Information provided:
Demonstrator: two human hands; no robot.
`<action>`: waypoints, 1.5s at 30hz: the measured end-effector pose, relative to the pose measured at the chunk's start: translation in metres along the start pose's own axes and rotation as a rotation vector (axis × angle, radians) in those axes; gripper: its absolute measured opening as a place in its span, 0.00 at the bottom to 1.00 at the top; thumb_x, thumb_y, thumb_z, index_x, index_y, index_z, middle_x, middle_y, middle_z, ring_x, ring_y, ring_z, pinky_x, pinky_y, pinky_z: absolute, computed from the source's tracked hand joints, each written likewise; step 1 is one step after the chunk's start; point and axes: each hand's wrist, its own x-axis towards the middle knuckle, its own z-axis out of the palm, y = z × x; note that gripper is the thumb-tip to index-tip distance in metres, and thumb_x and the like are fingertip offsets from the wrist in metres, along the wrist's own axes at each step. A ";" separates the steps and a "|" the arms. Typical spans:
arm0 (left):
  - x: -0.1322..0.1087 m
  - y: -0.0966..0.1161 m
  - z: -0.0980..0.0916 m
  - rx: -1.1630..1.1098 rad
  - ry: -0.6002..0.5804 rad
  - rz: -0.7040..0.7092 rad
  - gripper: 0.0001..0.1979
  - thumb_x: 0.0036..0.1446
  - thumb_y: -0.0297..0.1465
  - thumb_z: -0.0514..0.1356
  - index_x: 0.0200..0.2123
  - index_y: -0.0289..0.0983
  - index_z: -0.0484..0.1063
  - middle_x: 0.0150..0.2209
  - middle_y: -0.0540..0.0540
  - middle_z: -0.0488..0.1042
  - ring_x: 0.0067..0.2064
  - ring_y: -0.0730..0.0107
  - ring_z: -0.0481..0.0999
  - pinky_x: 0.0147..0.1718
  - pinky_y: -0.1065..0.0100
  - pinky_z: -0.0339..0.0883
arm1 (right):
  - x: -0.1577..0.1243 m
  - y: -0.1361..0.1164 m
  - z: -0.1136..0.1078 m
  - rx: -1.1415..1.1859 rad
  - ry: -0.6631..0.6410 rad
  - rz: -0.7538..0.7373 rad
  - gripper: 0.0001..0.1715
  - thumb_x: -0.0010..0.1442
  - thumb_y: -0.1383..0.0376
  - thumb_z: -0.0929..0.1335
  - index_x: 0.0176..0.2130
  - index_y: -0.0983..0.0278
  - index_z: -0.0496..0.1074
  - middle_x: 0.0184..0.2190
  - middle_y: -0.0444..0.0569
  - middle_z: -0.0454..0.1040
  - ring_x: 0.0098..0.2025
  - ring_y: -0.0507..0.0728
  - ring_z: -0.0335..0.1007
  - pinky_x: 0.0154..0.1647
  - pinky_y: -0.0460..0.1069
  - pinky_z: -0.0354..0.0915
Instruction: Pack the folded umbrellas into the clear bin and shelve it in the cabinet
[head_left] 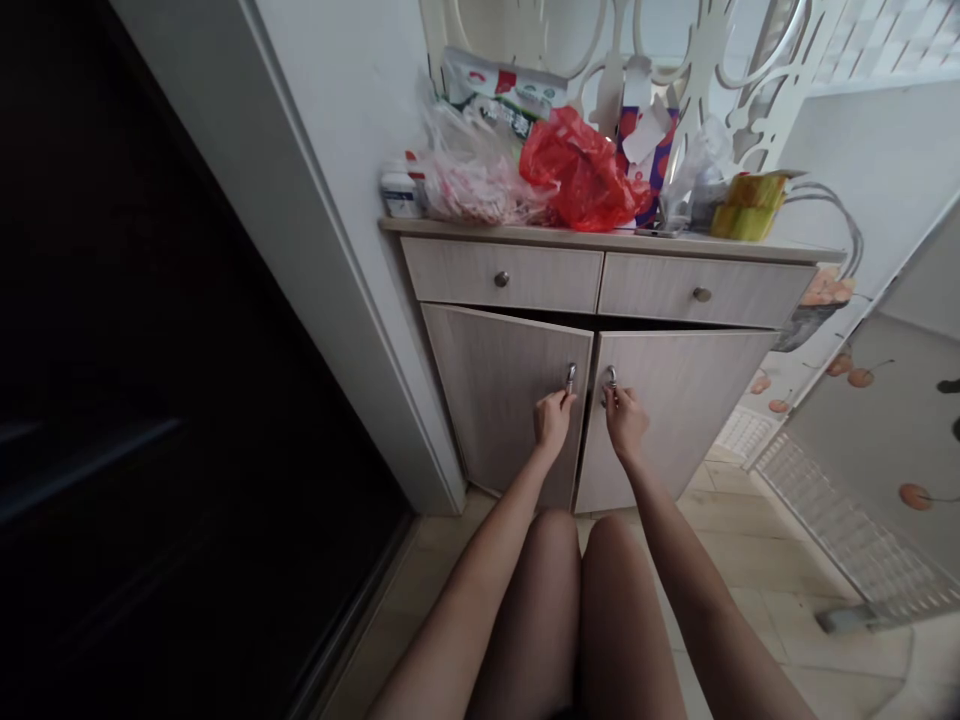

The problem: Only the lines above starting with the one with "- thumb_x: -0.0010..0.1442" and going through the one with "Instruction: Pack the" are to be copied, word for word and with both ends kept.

Task output:
  - thumb_x: -0.0010..0.1442
  - thumb_y: -0.1383..0.0376
  - thumb_z: -0.0929..0.1335
  - index_x: 0.0176..0.2130
  - index_y: -0.0983..0.0278
  - index_z: -0.0496..0.1074
  - middle_x: 0.0184..0.2190
  - middle_y: -0.0444..0.0569
  - middle_z: -0.0454..0.1040
  - ring_x: 0.0098..0.2025
  - ring_y: -0.0507..0.0728
  - ring_z: -0.0335..0.1007
  - pinky_x: 0.0154..0.1647
  - pinky_y: -0.0460..0.1069
  - pinky_z: -0.0354..0.0915
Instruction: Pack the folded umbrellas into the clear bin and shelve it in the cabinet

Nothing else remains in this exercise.